In these examples, along with hundreds of others, any errors in point matching – known as outliers – can be a significant barrier to achieving the desired outcome.
Algorithmic Innovation = Breakthrough in Computer Vision
Recognizing the need to improve accuracy in computer vision point matching to minimize any outliers, I designed an algorithm that mitigates the error rate in point correspondence, thereby enhancing point correspondence accuracy. This research, conducted along with Erez Farhan and Rami Hagege, was published as an academic paper in 2017.
The research notes that applying an affine transformation model (a geometric transformation that preserves lines and parallelism) to local regions is a particularly suitable approach for point matching. However, affine invariant methods have not been used extensively because they are computationally demanding and have limited accuracy.
The breakthrough algorithm represents a novel method for locating large amounts of local matches between images with highly accurate localization. The method is based on the accurate estimation of affine transformations, which are used to predict matching locations beyond initially detected matches. The dramatically improved estimations of affine transformations are then used to locally verify tentative matches efficiently. False matches are rejected, and the localization of correct matches usually rejected by state-of-the-art methods is actually improved.
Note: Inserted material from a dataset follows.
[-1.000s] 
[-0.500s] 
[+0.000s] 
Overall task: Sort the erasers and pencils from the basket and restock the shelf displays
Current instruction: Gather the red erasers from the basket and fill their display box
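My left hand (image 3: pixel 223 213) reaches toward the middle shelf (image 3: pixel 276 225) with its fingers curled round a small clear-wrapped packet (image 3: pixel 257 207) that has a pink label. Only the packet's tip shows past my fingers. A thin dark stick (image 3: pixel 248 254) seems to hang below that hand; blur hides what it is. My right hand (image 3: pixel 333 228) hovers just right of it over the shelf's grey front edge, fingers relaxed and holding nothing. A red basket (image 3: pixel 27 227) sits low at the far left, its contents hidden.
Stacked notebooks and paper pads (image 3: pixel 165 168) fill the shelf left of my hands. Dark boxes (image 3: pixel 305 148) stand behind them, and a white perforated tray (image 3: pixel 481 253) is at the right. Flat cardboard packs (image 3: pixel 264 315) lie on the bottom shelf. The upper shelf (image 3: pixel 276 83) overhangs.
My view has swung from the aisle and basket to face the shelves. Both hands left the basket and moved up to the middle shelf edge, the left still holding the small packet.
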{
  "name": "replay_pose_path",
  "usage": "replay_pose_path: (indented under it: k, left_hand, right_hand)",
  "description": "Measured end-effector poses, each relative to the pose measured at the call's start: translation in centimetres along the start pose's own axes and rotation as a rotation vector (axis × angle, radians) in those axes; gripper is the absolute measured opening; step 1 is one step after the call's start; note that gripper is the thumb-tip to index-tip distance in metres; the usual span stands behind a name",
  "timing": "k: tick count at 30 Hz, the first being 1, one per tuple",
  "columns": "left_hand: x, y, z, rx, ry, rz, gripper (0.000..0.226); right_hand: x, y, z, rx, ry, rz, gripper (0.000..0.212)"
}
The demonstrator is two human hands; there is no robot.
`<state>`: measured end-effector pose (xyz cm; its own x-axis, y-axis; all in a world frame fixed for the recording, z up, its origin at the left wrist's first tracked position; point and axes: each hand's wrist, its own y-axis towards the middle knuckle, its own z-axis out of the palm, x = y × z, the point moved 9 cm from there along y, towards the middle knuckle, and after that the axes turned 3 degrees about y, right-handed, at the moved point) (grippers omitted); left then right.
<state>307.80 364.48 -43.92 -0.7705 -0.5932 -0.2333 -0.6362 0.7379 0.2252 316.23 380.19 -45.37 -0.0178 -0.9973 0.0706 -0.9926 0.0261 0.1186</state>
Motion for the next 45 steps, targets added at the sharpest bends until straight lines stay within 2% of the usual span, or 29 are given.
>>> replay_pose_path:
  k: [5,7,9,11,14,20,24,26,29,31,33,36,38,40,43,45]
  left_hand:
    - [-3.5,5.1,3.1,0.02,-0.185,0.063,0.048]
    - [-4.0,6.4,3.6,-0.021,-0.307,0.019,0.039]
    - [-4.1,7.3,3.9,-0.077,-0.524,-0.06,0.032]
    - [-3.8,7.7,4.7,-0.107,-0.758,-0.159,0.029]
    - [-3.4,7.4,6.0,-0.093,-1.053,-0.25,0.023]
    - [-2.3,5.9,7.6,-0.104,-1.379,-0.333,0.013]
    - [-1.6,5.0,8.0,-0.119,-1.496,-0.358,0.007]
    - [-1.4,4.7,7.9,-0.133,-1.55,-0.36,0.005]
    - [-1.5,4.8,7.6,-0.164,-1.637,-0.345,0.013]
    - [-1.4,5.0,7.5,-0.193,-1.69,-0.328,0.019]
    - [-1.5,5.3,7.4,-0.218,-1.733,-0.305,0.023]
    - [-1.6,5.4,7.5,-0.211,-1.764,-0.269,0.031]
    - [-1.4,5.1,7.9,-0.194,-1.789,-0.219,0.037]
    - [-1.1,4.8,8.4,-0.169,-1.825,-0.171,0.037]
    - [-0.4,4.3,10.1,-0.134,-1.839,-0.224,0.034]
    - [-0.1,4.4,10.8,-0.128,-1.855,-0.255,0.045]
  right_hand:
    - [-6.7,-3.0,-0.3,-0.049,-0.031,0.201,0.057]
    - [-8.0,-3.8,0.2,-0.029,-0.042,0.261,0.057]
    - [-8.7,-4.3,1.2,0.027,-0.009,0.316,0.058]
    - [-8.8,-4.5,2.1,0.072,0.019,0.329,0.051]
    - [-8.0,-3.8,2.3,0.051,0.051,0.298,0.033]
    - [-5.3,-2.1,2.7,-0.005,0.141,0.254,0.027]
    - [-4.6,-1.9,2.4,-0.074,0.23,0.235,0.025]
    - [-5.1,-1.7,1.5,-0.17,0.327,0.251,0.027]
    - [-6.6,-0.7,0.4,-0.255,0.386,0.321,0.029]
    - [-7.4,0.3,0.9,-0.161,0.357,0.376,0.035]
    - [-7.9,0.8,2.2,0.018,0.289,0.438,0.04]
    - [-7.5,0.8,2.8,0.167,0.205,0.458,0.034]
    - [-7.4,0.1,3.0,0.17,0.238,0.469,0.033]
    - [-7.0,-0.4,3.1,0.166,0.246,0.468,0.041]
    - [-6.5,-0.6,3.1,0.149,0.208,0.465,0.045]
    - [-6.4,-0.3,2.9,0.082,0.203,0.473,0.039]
Use Cases for this Breakthrough Algorithm
The main uses of this algorithm are applied in computer vision and augmented reality technologies: visual object tracking and homography estimation.
Visual Object Tracking
Visual object tracking is used to locate a specific object in all frames of a video, when given only its location in the first frame and without the availability of the rest of the video. Several factors can negatively affect tracking results, such as lighting changes, obstructions, angles, and being out of view. Improving the point correspondence technique results in improved abilities for computer vision algorithms to accurately perform visual object tracking.
Homography estimation maps two planar projections of an image in space. This can be used for navigation or to insert models of 3D objects into an image or video so that they are rendered with the correct perspective and appear to have been part of the original scene. Improving the point correspondence technique results in improved abilities for computer vision algorithms to accurately perform homography estimation.
Novel Methods for Using Point Correspondence in TechSee
This research has been successfully applied to TechSee’s visual assistance technology.
Visual object tracking can be used to enhance remote support. For example, if a technician needs assistance with a complex cabling job, he can use remote visual assistance technology to enlist the aid of a remote expert. The remote expert can visually track the different cables and parts to assist the technician with resolving the issue. The technique can also be used for device recognition and job verification.
Homography is a necessary element of Augmented Reality (AR). The most advanced AR user manuals help auto-identify the problem and guide a customer to self-resolution. For example, specific vehicle apps can detect and analyze common vehicle issues. Car owners can point their smartphones at different parts of the car, at which point AR overlays will display more information, such as how to change the air filter, engine oil, and brake fluid.
Vision is the Future
My breakthrough algorithm both dramatically improves the results of local affine transformation estimations and locates a massive number of accurate point matches between images while eliminating outliers. This improvement has significant implications for a wide range of computer vision applications that rely on accurate object tracking and homography estimation. The future of customer service has just expanded.